As he dropped Bitter Lake astern and the hump of the mountain rose below, he searched the farther slope for a lake. He could not venture too far from water. Should the HS crash on land in the deep forest, her fate would be even worse than the Beetle’s. His eyes settled on a little black spot of water ahead, beyond the Ridge, nestled deep in a somber hemlock forest, at the bottom of a cup of hills. It seemed not much bigger than a millpond, yet he was satisfied.
This kind of flying was more perilous than he would have admitted to Cedar, more perilous than he’d admit to himself. The HS was not a dexterous boat, and her natural clumsiness was complicated by his injured leg. He could swing her right without difficulty, but could negotiate a left turn only by pulling in the rudder bar with the point of his shoe—a ticklish business.
If the Blackbird should come on him unawares, in that swift, twisting, somersaulting little blackbird ship— Well, Hammer didn’t like to think of what would happen.
“When I see you coming, Blackbird, you’ll see me going,” Hammer thought grimly. “But I’ll be back.
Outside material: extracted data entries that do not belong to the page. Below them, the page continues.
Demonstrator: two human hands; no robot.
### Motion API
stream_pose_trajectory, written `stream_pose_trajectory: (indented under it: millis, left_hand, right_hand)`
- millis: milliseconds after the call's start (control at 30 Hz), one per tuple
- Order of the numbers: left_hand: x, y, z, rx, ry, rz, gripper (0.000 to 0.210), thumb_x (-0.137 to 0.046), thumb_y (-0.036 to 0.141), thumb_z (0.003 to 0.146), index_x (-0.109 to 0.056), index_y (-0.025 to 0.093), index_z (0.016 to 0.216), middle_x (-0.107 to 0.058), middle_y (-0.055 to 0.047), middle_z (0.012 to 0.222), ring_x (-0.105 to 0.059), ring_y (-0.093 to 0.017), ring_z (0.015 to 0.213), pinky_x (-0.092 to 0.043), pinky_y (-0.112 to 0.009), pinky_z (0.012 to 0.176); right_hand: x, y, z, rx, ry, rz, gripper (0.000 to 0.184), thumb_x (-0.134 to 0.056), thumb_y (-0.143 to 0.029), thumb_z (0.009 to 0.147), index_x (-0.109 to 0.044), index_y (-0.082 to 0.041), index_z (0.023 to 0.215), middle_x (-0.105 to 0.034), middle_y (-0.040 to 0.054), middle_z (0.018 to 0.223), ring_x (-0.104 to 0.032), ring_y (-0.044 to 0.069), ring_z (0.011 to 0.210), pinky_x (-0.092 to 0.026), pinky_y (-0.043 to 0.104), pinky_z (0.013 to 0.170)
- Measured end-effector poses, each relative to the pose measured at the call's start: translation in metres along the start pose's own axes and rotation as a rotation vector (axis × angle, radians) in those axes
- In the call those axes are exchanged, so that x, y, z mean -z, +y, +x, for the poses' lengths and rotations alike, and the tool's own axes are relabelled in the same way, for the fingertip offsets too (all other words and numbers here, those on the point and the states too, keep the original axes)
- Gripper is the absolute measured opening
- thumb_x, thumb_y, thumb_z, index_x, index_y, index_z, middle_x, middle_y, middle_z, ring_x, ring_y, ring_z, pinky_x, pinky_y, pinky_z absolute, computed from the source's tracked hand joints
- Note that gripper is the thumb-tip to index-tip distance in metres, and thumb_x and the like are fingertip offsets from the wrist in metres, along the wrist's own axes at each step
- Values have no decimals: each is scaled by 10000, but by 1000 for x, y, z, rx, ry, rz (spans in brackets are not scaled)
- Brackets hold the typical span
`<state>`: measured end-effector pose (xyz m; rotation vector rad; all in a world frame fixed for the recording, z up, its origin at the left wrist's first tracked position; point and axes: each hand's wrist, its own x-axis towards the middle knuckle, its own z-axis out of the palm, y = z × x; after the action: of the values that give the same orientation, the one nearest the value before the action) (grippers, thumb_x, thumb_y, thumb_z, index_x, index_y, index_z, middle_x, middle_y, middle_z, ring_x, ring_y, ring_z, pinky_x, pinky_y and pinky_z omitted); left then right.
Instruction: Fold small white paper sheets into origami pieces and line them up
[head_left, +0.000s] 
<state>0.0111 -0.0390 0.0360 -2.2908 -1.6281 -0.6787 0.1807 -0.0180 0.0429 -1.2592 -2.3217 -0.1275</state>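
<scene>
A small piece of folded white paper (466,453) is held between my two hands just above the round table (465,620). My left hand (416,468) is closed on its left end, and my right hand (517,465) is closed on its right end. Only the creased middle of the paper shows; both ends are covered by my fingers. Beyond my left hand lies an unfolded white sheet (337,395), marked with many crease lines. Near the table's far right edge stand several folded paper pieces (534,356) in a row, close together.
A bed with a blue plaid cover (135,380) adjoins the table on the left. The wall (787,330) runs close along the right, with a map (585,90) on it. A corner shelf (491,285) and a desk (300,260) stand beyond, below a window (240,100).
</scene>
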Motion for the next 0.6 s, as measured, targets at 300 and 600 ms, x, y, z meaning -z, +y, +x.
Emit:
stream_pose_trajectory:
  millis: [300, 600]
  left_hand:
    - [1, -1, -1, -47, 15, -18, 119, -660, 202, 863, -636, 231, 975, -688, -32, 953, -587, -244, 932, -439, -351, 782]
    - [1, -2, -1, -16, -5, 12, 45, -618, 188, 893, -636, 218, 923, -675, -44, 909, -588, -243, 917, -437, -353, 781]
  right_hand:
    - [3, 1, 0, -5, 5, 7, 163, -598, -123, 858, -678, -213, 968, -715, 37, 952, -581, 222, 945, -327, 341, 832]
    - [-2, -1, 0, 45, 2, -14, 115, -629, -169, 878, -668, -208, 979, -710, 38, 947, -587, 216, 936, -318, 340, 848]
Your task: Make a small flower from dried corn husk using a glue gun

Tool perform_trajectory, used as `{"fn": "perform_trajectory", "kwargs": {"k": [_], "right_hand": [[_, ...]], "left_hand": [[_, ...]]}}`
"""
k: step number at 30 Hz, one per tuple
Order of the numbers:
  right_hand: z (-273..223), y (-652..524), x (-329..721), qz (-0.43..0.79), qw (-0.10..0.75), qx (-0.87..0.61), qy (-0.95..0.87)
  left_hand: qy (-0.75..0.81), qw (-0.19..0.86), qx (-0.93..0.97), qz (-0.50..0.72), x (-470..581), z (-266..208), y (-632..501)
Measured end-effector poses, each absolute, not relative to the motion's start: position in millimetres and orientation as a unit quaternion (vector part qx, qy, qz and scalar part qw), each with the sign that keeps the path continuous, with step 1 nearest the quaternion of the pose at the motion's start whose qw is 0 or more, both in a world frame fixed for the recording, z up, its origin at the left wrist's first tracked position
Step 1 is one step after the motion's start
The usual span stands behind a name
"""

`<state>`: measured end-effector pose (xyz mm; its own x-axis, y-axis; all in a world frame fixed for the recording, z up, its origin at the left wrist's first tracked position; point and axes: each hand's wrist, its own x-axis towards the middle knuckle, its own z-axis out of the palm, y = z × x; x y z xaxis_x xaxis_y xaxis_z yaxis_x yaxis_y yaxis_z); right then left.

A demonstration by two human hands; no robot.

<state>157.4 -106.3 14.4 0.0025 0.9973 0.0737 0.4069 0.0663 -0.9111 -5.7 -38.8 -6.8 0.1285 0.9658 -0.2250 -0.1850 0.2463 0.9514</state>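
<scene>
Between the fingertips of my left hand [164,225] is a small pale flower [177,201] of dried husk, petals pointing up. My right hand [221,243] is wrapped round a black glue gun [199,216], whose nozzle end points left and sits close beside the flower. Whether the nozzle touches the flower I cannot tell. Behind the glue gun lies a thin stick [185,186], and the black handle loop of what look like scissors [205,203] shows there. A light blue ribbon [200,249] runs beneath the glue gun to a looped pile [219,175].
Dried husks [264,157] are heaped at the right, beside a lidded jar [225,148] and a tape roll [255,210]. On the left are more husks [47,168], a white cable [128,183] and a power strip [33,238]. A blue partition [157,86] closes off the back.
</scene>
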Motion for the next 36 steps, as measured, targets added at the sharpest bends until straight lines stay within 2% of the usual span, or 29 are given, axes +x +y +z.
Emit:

Blackbird, on something like even terms. Then we’ll finish a certain argument, you and I.”
Blackbird, Blackbird. Where was he hiding in those deep forested hills? Where was he flitting, what was he hunting? Blackbird! Hammer had crossed the Ridge.
He leaned overside, looking down. The direct horizon sun had momentarily dazzled his eyes.
The forest summit was two hundred feet below. He could make out the trail, brown and narrow, crossing over the saddle. Crests of trees stirred crimson and copper and yellow, a restless ocean of painted waves tossing in the wind. And lifting swiftly from below, swooping up like a dismal shadow or like a bat from Tartarus, its narrow wings climbing fast and bullet nose up-pointed, there came the black ship with the blackbird in it, like a man in a coffin!
Hammer gasped a word that was a prayer, and set his teeth, for he knew that his hour was on him.